Альфонсо и мой отец. Я даже не заметила, как они оказались на улице под окнами кабинета. Судорожно сглотнула и стиснула руки, боясь посмотреть на отца, который смирил меня яростным взглядом.
– Добрый вечер, синьорита. – Альфонсо мне улыбнулся и тут же повернулся к папе. – Это твоя дочь, Микеле? Какая красавица выросла! Редкостный цветок. Ты нарочно ее прячешь от всех?
– Юлия сосватана, после ее Дня рождения состоится помолвка, и через месяц она поедет к своему жениху в Бруклин.
Я быстро посмотрела на Сальваторе и увидела, как он стиснул челюсти.
– Мои поздравления тебе, Мик. Невиданная красота. Надеюсь, ее жених достоин такого счастья.
– Более, чем достоин. Он уважаемый человек. Честный и порядочный…
Прозвучало двусмысленно. Как будто эту фразу можно было бы продолжить «не то что вы»… Я поежилась, ощущая эти невидимые флюиды враждебности, или мне показалось? Они же помирились. И даже приезжали к нам с Марко.
– Да, порядочность в наше время весьма редкое качество, а преданность и подавно. Идемте в дом. Думаю, твой управляющий уже нашел все нужные документы.
Я ждала, спрятавшись за шторкой, пока уедет их машина… а точнее, ждала, когда увижу его издалека. Как распахивает дверь перед отцом, давая ему первым сесть в машину, как садится сам за руль.
Издалека он совсем не похож на Сальву, которого я знала… издалека он Паук. С вкрадчивыми движениями накачанного, спортивного тела, хищным поворотом головы и таким же профилем с носом с небольшой горбинкой, который делал его лицо еще более мужественным.
Внутри все сжалось от тоскливой мысли, что я его больше не увижу. Что меня на самом деле отдадут за Косту и увезут в Америку.
Весь оставшийся вечер я так и не вышла из комнаты.

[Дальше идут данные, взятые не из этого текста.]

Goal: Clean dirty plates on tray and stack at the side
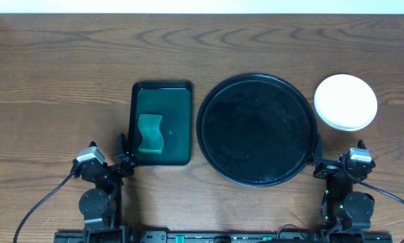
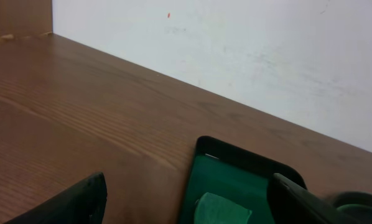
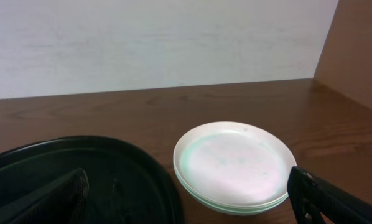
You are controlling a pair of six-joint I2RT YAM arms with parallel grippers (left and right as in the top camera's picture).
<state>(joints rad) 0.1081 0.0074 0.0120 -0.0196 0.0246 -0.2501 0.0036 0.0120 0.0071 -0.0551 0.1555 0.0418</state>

Я рисовала в своем скетч-буке полупаука-получеловека, удивительно похожего на Сальваторе ди Мартелли, пока не услышала под окнами тихий свист. Вначале думала, мне показалось, но свист послышался снова. Какая-то знакомая классическая мелодия. И только один человек мог ее насвистывать…
Подошла к окну, отодвинула шторку и закусила нижнюю губу, когда увидела темный силуэт внизу.
– Спускайся, малая.
– Здесь высоко и нет виноградника.
– Прыгай… первый раз, что ли.
Сердце забилось, затрепетало, ухнуло в низ живота. Бабочки стали жутко огромными и с такой силой махнули крыльями, что у меня перед глазами вспыхнули фейерверки радости.